**Work order:**
In the material below, find each line with the string "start" and copy it.

**Input data:**
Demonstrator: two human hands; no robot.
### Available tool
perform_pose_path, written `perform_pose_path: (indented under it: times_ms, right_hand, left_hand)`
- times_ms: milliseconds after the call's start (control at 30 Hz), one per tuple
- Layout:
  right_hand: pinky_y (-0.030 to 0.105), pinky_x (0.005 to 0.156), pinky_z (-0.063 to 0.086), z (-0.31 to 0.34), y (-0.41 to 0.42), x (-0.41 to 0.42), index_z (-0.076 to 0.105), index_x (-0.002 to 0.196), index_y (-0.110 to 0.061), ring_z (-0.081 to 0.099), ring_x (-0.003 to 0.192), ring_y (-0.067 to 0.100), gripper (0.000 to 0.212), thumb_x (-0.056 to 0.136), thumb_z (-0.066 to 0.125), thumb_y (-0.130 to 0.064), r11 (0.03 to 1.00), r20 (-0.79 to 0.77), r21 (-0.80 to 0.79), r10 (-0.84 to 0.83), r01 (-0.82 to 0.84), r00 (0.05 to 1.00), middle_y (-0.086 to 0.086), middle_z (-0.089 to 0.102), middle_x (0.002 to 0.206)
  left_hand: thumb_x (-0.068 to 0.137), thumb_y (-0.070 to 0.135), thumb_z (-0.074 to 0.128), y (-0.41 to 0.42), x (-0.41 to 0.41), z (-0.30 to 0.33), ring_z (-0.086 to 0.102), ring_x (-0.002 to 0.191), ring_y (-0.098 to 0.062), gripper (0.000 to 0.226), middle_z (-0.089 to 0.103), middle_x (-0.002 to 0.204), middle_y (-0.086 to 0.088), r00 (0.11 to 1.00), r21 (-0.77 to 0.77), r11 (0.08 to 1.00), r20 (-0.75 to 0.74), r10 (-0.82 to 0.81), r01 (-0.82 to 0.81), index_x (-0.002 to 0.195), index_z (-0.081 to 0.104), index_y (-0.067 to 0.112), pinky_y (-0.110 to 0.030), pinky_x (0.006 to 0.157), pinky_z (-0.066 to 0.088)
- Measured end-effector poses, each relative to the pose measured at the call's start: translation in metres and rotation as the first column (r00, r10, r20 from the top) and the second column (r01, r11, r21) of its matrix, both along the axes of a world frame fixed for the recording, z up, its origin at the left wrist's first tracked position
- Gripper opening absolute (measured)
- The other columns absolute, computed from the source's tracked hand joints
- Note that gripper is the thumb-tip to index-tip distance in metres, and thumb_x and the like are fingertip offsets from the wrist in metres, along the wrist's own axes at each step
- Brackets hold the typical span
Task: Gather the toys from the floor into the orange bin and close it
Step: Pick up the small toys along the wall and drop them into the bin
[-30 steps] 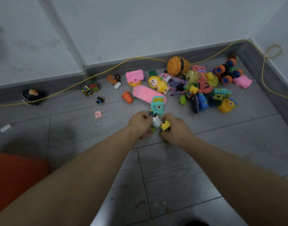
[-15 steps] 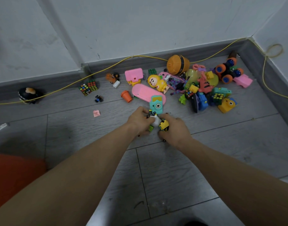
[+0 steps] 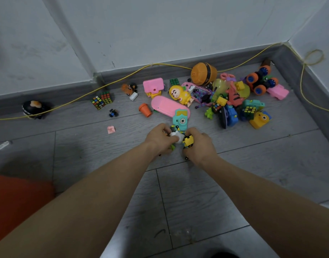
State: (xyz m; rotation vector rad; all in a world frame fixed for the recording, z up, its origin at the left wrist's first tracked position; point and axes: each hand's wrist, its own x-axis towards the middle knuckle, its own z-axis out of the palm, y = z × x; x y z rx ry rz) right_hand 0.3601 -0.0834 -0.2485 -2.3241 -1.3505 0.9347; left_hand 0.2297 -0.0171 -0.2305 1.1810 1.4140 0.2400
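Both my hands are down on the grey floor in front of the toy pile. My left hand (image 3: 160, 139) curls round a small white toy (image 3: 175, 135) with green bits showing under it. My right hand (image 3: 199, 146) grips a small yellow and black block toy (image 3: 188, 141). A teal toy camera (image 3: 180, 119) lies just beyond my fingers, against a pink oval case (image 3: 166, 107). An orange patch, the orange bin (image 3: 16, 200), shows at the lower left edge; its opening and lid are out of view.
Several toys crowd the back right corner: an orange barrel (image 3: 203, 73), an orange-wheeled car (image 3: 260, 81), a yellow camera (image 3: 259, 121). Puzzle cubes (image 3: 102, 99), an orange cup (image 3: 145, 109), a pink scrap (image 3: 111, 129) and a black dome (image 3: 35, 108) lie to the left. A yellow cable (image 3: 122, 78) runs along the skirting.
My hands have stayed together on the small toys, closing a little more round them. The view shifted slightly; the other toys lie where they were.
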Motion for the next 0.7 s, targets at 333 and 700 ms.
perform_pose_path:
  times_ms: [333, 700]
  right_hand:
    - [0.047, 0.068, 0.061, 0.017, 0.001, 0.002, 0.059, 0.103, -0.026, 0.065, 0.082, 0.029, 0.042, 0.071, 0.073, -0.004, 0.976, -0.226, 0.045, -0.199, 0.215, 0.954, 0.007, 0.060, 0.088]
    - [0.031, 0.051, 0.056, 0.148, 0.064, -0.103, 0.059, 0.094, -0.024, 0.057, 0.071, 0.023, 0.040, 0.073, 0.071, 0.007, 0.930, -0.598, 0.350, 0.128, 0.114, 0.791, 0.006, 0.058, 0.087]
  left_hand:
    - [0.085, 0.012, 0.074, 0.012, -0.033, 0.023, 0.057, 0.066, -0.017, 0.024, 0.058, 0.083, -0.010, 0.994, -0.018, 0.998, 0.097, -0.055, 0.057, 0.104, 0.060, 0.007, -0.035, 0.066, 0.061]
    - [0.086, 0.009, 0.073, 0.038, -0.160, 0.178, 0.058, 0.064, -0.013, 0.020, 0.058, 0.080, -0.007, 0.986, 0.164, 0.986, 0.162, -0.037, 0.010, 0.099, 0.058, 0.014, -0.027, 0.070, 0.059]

**Output of the task:**
- times_ms: milliseconds after the call's start (control at 30 Hz), one per tuple
- Measured end-effector poses, each relative to the pose measured at the call's start: translation in metres and rotation as the first column (r00, r10, r20 from the top) and the second column (r01, r11, r21) of its matrix, both along the axes of a world frame fixed for the recording, z up, its origin at the left wrist's first tracked position

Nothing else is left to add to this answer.